The press pack had found their way to Nicholashayne with just one question - and perhaps there was room for only one - on their minds. Would Pipe run either Therealbandit or Our Vic in the Cheltenham Gold Cup? The trainer himself was determined not to answer one particular question and a coincidence seemed to be at play.

Even before Roger Cook knocked on the door, Pipe was a cagey customer and the dissembling has matured to an almost perfect level since. What is obvious is that both the Pond House novices, both of whom are owned by David Johnson, are animals of rare quality.

Pipe summed them up thus. "Therealbandit was terrible over hurdles to begin with. Useless," the trainer said. "He just couldn't jump. But, once he's seen the big fences, he's got his jumping together." That was until the Pillar Chase at Cheltenham, in which he fell four out. It is difficult to be definitive, but the seven-year-old would probably have finished second to Jair du Cochet that day. The form gives him Blue Riband place prospects. "It was an unlucky fall at Cheltenham," Pipe said. "We have schooled him since and he was fearless. He attacked them."

Our Vic collected the Reynoldstown Chase last month, a display his trainer considered to be as close to perfection as possible. It was, however, not entirely flawless, as the gelding jumped left-handed, though that will not be the problem at Cheltenham that it was at Ascot. "He's a lovely, quiet horse," Pipe said, albeit one who has been making plenty of noise on the gallops recently.

Our Vic could be supplemented at the five-day stage of the Gold Cup for £17,500, but it seems that is not going to happen. Pipe is not disingenuous when he says he believes Best Mate will win the big race. Connections believe Our Vic, the more natural jumper of their two celebrity novices and the better on recent gallops work, is their Best Mate for the future.

The Gold Cup is a big ask, the alternative of the Royal & SunAlliance Chase looks like a penalty kick, so Team Pipe may be going with the bigger certainty. The betting tide of the last few days, the money from those who should know, suggests so.

Glory and peril beckons for both the bright young stars. Even yesterday at Pond House, near the Somerset/Devon border, there was a reminder of the destruction that can be visited on even the best horses. There was an empty box which used to be the home of Shooting Light, who went out for the Racing Post Chase last Saturday but never came back.

It is usually Pipe's practice to fill up a box as soon as its occupant is killed, but the premises of the good ones are vacant shrines for some time in an act of remembrance. It was like this for Gloria Victis, who perished in the millennium Gold Cup.

For those who like to characterise Pipe as an exploiter of horses, who runs them into the ground with little thought for their long-term welfare, Gloria Victis is the biggest stick.

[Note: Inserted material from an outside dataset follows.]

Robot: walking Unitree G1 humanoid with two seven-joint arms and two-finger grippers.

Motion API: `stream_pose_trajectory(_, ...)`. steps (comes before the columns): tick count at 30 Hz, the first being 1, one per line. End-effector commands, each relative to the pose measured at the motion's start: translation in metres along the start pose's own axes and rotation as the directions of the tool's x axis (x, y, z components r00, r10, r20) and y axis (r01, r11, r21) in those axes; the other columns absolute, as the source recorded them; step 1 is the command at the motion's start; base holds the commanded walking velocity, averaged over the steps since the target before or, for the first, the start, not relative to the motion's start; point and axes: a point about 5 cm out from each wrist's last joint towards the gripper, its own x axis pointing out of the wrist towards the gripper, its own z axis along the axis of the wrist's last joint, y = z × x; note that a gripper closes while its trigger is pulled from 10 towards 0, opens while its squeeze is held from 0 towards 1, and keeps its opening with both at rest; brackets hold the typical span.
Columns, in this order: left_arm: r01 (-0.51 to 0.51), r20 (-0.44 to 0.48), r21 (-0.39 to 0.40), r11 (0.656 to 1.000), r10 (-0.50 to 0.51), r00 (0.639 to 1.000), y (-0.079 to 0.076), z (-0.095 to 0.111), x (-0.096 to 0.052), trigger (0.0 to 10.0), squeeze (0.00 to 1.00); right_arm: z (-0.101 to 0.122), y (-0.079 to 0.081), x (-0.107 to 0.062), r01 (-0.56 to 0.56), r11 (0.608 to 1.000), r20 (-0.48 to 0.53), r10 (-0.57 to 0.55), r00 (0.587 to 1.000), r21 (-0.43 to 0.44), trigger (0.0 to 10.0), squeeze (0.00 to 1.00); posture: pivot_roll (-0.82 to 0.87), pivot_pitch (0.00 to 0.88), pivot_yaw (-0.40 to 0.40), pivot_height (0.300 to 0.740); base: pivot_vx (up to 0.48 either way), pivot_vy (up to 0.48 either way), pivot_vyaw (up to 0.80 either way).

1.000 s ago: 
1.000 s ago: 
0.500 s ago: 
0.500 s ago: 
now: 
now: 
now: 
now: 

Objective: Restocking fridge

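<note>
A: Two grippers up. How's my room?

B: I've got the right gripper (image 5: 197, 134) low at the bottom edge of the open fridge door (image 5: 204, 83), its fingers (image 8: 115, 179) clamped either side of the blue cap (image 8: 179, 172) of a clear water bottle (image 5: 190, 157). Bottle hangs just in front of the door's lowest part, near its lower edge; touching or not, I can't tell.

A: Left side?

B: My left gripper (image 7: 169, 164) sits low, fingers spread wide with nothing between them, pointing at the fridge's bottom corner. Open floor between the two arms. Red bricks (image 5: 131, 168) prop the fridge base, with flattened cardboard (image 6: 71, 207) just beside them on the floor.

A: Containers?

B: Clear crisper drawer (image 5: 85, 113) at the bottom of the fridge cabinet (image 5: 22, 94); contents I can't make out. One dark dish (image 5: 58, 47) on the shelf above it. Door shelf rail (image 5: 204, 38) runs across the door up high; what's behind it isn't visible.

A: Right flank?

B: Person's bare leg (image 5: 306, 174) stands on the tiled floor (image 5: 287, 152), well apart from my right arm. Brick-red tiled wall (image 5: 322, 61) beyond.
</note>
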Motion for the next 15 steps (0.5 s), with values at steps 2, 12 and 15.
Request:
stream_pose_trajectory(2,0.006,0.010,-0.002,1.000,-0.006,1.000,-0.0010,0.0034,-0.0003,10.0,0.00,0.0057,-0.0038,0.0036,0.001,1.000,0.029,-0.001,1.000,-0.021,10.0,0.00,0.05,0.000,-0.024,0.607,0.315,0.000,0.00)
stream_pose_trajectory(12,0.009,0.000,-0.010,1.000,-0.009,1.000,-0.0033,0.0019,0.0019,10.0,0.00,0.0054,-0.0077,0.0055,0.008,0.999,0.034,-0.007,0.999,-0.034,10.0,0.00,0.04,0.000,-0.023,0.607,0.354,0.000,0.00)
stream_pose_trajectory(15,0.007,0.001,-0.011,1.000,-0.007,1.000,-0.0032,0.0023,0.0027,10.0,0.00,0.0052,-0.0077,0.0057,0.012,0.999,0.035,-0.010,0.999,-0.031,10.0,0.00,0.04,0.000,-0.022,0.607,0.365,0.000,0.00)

The six-year-old was still a novice when he did not make it at the second last. It is a moment which still troubles Pipe, even though he considers himself in no way culpable. "It's sad and it's not forgotten but it is gone," he said. "He was a brilliant jumper, better than either of this season's novices. Inexperience in any race doesn't help, but you do get youngsters that come along - like Boris Becker winning Wimbledon - so good novices can do these things."